À noter : Depuis 2010, la part de la dette publique extérieure détenue par des créanciers privés a augmenté dans toutes les régions du monde : elle représentait 61 % de la dette extérieure totale des pays dits en développement en 2022. |
Ces nouveaux acteurs excellent dans l’art des procès et des pressions sur les gouvernements. Plus question de soutenir des procédures de conciliation entre États emprunteurs et créanciers : la volonté de profit maximal est pleinement assumée.
Plus largement, le directeur de l’association des marchés de dette secondaires des pays émergents (EMTA), Michael Chamberlin, résume les exigences de ces oiseaux de proie : « Le maintien de la stabilité dans les marchés émergents nécessitera une dose régulière de discipline de marché, ainsi que le soutien du secteur public ». Entendre : si vous refusez de vous soumettre à cette « discipline de marché », alors les marchés de capitaux ne voudront plus vous prêter. Si vous n’avez plus de capitaux, vous faites faillite, et le gouvernement en place perd le pouvoir.

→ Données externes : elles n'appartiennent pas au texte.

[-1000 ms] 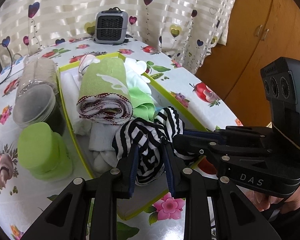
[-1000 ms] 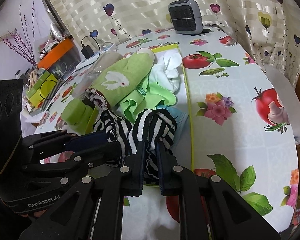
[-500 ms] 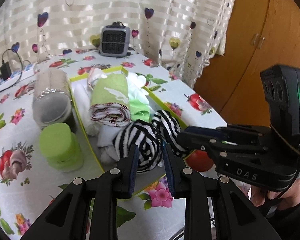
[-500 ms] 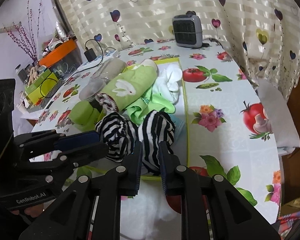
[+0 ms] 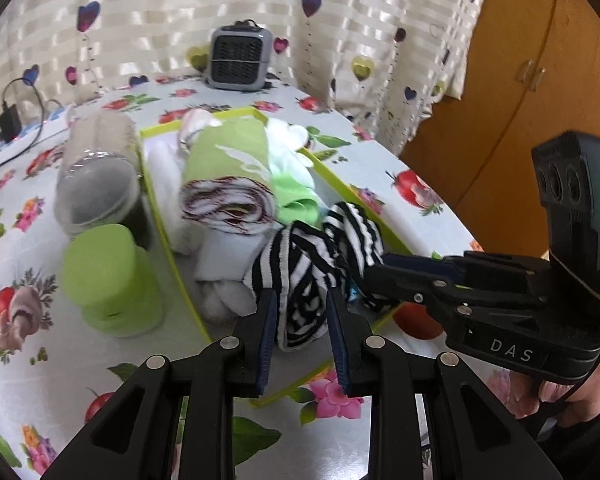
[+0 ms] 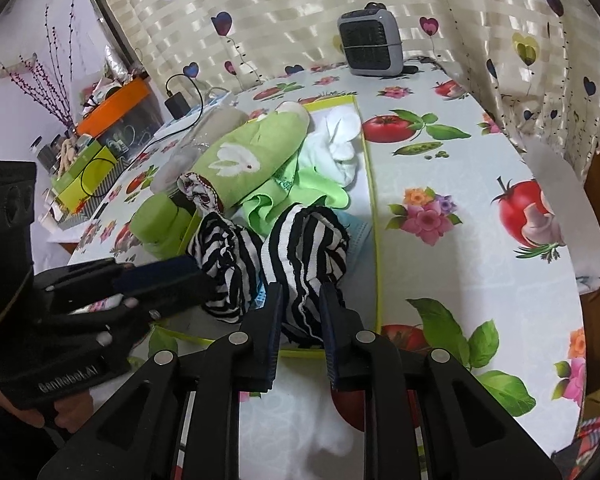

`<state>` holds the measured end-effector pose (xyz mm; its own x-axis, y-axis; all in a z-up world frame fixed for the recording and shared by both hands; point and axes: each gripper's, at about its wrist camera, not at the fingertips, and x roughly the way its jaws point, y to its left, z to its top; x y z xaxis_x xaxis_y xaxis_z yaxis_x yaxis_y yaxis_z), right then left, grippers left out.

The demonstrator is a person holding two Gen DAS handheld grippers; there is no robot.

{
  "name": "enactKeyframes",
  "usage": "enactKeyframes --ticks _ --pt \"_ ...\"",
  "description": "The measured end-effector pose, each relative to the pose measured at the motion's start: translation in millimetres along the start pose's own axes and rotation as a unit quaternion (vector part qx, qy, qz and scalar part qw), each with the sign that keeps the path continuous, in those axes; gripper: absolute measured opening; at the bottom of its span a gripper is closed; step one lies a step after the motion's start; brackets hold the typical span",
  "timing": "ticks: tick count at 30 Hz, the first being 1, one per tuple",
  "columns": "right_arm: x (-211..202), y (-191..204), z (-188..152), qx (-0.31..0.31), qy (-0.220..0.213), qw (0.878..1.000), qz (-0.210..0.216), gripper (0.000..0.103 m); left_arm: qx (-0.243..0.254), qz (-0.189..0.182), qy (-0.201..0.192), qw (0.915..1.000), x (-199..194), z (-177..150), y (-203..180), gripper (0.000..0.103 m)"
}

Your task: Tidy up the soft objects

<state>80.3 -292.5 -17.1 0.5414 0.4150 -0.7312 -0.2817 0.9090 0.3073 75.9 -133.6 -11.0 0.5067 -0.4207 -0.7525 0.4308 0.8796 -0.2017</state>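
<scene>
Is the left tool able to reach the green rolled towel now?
Probably not: the left tool is shut on the striped cloth, which the right tool also grips; the green rolled towel lies behind it.

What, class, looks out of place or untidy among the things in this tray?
The striped cloth is bunched and twisted, pinched between the left gripper and right gripper over the tray's near end, while the green rabbit towel lies neatly rolled.

green jar (image 5: 110, 280) just beside tray (image 5: 156, 204)
</scene>
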Motion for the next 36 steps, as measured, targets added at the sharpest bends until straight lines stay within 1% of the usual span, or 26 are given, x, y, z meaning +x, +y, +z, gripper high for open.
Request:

Pour ces États dits émergents, c’est la possibilité pour la population de se soigner, d’étudier et de bien vivre qui est menacée en cas de non-respect de ces injonctions. La nouvelle logique des marchés secondaires, co-construite par les pouvoirs publics des États-Unis, est semblable à celle du FMI ou de la Troïka dans le cas de la Grèce : imposer l’austérité en conditionnant systématiquement toute aide à des plans d’austérité. L’âge de la prospérité des vautours est déclaré : le consensus de Wall Street[3] est né.

© Radio France – Giv Anquetil
Dépouiller le Pérou pour une plus-value de 400 % : la recette magique des fonds vautours
L’exemple péruvien illustre la voracité de ces fonds d’investissements. En 1983, le Pérou fait face à l’incapacité de payer sa dette extérieure. Le pays entame alors des négociations infructueuses, accumulant des dettes auprès d’institutions internationales et de créanciers privés. En 1995, sous la présidence d’Alberto Fujimori, le pays applique le plan Brady pour restructurer sa dette, émettant des obligations dont la valeur se déprécie progressivement.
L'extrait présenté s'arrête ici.